(C++)+GMP implementation of the Batch GCD algorithm, by Daniel Bernstein. This algorithm, described in How To Find Smooth Parts Of Integers, allows to compute pairwise GCDs of a list of integers in quasilinear time and memory. See e.g. factorable.net, which also provides source code.

For large datasets (~ 8M 2048-bit moduli), current gmp won't swap some intermediate values correctly. The reason is an undocumented raw binary I/O limit of 2**31 bytes.

The implementation of factorable.net patched this for gmp-5.0.5, and we provide a similar patch for the current latest (gmp-6.1.2), which is a more optimized and C++ friendly version. This implementation is slightly faster than the one given in factorable.net. Note that mpz_inp_raw and mpz_out_raw have changed since gmp-5.0.5, which makes the factorable.net patch incompatible with current versions of gmp. This patch has not been tested in 32-bit systems.
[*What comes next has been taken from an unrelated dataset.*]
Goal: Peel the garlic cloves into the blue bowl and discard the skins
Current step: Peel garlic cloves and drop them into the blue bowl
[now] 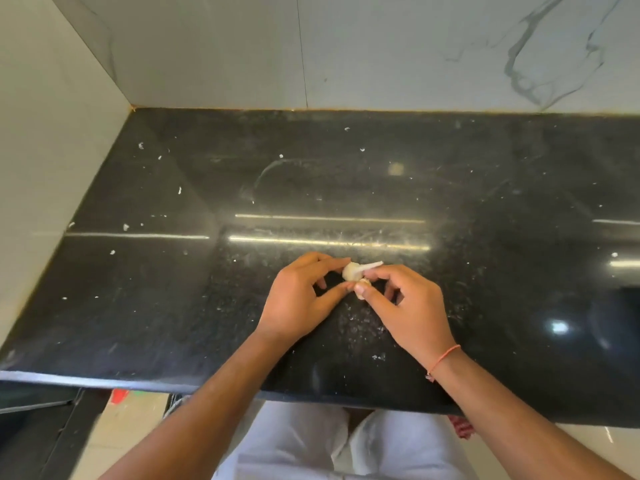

Both mpz_inp_raw and mpz_out_raw are modified with the patch to admit integers up to 2**63 bytes; consequently, this breaks compatibility with regular gmp binary files.

You need g++, curl, m4, gmp, boost::thread:

apt-get install curl m4 libgmp3-dev libboost-thread-dev

You need a csv file, containing integers in the following format

<ID>,<modulus in base 16>\n

You can also use

<ID>,<modulus in base 10>\n

and set the -base10 option when running.

These instructions have been tested in Ubuntu 18.04, 19.10 and Debian GNU/Linux 9.9 (stretch).

Clone and cd to the repo. Run

make install

This will download gmp-6.1.2, check the sha1 fingerprint, and apply our updated patch.

Perform a toy test run with

make test

This should expose 8 compromised moduli and 2 duplicates out of the 15 samples.

Compile with make batchgcd and run with

./batchgcd /path/to/csv/file [-base10]

Without the -base10 option, the default is base 16. Results contain no factors, only IDs are stored in compromised.csv, duplicates.csv.

If there are duplicates, you may want to filter them out before running the algorithm, since any number sharing all of its factors may appear as duplicate without really being duplicate. For instance; if n = pq, m = pr, h = qr all of them will appear as duplicates, and more work is needed to factorise (of course, naïve pairwise GCDs will do).